What is expected
Look through the data for the string "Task". Copy every line where it is found.

Record set

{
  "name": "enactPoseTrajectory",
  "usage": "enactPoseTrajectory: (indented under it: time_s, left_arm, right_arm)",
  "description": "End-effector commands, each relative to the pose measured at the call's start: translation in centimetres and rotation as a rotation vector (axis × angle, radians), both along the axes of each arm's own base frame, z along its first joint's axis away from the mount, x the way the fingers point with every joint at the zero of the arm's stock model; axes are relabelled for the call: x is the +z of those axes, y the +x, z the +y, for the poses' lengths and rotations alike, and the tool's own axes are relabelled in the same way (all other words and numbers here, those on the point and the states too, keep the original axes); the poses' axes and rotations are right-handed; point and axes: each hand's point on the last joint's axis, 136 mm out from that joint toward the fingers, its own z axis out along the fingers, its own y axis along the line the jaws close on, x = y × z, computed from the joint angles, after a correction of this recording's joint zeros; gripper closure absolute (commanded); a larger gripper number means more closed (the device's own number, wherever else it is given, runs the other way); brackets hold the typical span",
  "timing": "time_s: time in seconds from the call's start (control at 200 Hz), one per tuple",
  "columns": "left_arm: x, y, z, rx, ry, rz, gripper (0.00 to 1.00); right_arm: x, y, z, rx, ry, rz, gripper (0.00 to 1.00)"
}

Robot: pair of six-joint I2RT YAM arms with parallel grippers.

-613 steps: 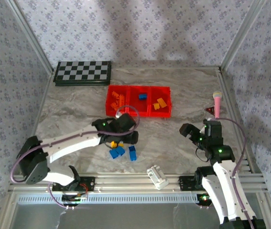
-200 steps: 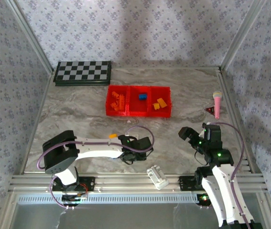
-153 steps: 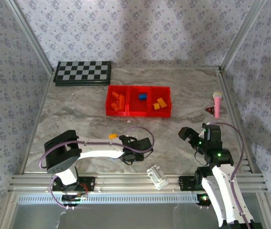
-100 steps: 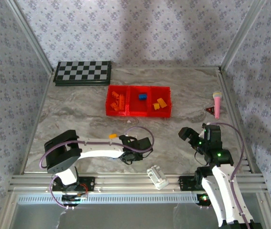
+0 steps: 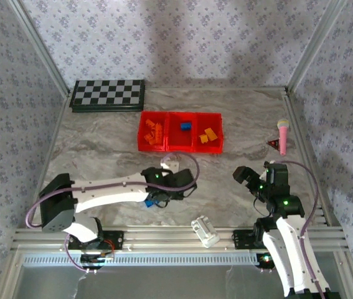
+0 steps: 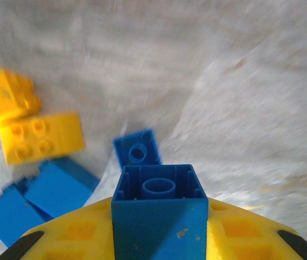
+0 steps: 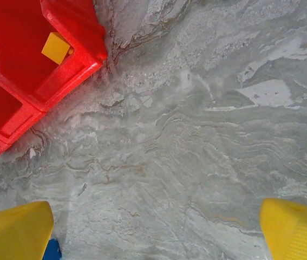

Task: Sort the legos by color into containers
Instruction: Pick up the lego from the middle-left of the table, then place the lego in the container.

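While left claw [image 6: 159,230] grips blue lego [image 6: 158,189] between its fingers [image 6: 72,238] | loose legos [image 6: 42,138] just beyond | right claw [image 7: 156,233] released.

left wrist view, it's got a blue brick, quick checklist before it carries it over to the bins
1. Grip: ok. The blue brick sits squarely between the left claw fingers.
2. Free of neighbours: cannot tell. A loose blue brick lies just beyond it; contact is unclear.
3. Target: ok. The middle bin already holds a blue piece.
4. Route: ok. In the top view nothing stands on the table between claw and bins.
5. Right claw: ok. It is open, over the table off to the right.
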Motion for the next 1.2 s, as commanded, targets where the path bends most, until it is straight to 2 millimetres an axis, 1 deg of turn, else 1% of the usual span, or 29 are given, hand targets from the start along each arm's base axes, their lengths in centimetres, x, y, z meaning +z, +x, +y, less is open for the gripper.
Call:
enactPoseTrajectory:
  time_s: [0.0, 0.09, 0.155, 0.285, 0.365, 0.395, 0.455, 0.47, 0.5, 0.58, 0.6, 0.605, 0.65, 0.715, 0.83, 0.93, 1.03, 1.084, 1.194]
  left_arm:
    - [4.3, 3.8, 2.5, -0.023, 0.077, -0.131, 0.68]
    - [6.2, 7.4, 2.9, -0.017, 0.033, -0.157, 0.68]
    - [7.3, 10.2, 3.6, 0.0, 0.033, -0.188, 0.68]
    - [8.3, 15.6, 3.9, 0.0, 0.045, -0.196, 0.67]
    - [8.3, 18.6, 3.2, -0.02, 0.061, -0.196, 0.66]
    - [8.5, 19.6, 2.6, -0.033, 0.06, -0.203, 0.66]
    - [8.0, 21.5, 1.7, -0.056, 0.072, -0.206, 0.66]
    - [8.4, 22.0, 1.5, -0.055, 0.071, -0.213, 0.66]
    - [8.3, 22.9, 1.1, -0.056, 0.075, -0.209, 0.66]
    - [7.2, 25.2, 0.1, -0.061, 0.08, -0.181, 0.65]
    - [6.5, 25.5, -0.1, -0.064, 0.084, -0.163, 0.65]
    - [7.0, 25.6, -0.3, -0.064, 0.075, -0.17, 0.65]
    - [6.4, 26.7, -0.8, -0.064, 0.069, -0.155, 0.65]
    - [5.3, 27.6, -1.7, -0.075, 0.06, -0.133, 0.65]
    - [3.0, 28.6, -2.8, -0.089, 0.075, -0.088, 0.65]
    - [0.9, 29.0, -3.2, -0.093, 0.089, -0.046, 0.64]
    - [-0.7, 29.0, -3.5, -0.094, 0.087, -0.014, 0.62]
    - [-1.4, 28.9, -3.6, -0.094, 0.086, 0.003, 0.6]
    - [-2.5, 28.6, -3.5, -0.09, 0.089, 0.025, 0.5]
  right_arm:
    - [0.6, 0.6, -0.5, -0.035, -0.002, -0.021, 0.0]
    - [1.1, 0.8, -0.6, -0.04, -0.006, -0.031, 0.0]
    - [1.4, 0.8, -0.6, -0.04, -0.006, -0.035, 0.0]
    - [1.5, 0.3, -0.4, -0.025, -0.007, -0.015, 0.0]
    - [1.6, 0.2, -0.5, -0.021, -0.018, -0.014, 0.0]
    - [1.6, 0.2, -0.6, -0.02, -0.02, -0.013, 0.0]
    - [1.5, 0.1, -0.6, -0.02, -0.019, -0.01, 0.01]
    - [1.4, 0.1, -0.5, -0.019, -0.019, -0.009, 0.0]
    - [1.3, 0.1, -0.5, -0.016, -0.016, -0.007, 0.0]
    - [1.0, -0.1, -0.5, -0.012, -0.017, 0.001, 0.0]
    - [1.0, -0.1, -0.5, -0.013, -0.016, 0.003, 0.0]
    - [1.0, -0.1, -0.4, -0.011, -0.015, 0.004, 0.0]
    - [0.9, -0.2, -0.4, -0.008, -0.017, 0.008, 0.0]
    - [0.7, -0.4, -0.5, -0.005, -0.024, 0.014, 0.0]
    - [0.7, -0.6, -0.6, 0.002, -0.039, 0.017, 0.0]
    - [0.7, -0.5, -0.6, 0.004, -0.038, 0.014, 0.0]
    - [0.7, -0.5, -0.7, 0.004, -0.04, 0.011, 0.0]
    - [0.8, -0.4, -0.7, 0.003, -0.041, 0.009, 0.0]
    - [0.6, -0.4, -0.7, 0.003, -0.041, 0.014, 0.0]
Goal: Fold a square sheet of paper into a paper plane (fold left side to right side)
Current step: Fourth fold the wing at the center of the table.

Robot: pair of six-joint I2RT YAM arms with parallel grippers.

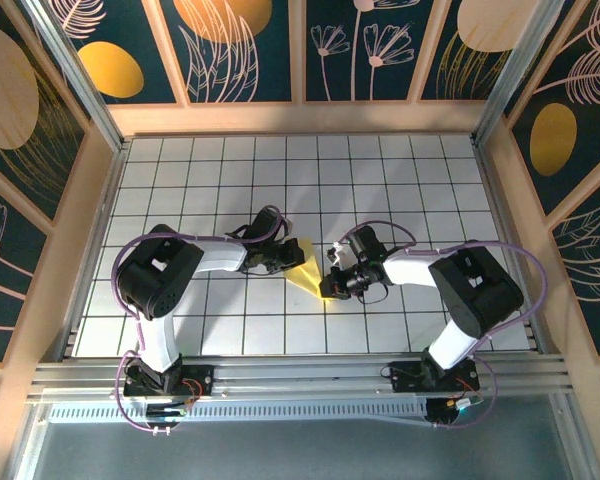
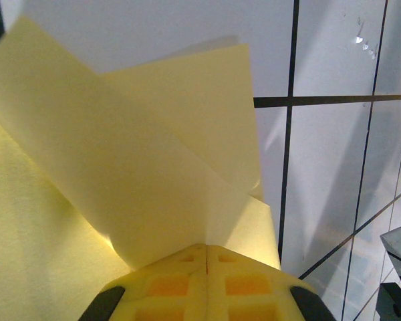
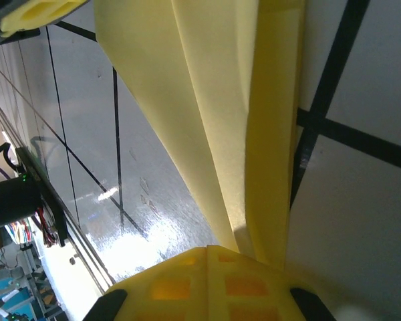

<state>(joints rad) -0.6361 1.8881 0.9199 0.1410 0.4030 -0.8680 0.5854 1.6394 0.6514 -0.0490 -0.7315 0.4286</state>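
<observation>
The yellow sheet of paper (image 1: 308, 270) lies partly folded between my two grippers near the middle of the white grid table (image 1: 400, 180). In the left wrist view its layers (image 2: 154, 167) rise and fan out from the closed seam of my left gripper (image 2: 207, 249), which is shut on it. My left gripper (image 1: 283, 259) is at the paper's left side. My right gripper (image 1: 337, 285) is at its lower right corner, jaws shut (image 3: 207, 251). There the folded paper (image 3: 220, 100) runs behind the right finger, not out of the seam.
Wooden walls with dark painted panels (image 1: 110, 70) enclose the table on three sides. The aluminium rail (image 1: 300, 378) with both arm bases runs along the near edge. Purple cables loop off both arms. Open grid tiles lie beyond the grippers.
</observation>
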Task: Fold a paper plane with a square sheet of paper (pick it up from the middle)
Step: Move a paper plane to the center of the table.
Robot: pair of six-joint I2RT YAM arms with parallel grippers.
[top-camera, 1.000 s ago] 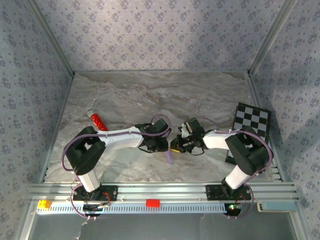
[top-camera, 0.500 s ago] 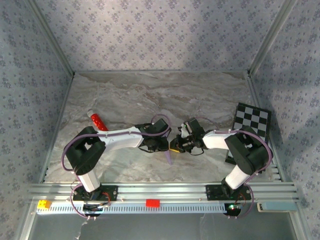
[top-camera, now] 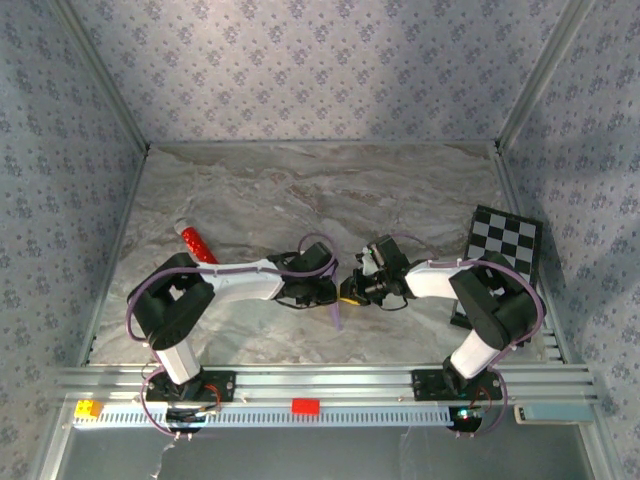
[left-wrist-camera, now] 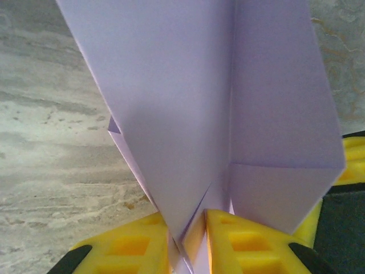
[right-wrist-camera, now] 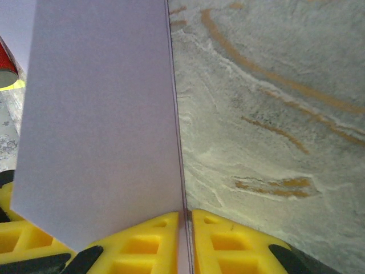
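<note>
The sheet of paper point(left-wrist-camera: 188, 103) is pale lilac and folded into a pointed shape with a centre crease and layered flaps. My left gripper point(left-wrist-camera: 197, 242) is shut on its narrow folded end, with the yellow fingers point(left-wrist-camera: 131, 248) on either side. My right gripper point(right-wrist-camera: 187, 242) is shut on a thin doubled edge of the same paper point(right-wrist-camera: 97, 125), whose flat flap stands up to the left. From above, the left gripper point(top-camera: 328, 298) and the right gripper point(top-camera: 350, 292) meet tip to tip at the table's middle. A lilac tip of the paper point(top-camera: 337, 314) pokes out below them.
A small red cylinder point(top-camera: 197, 243) lies on the marble table point(top-camera: 320, 190) at the left, and its end also shows in the right wrist view point(right-wrist-camera: 5, 65). A black-and-white checkered board point(top-camera: 505, 242) lies at the right edge. Patterned walls enclose three sides.
The left wrist has shifted a little left and lower. Both grippers keep their hold on the paper.
</note>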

Answer below
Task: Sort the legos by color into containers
Task: Fold a paper plane with a square sheet of paper (pick it up from the middle)

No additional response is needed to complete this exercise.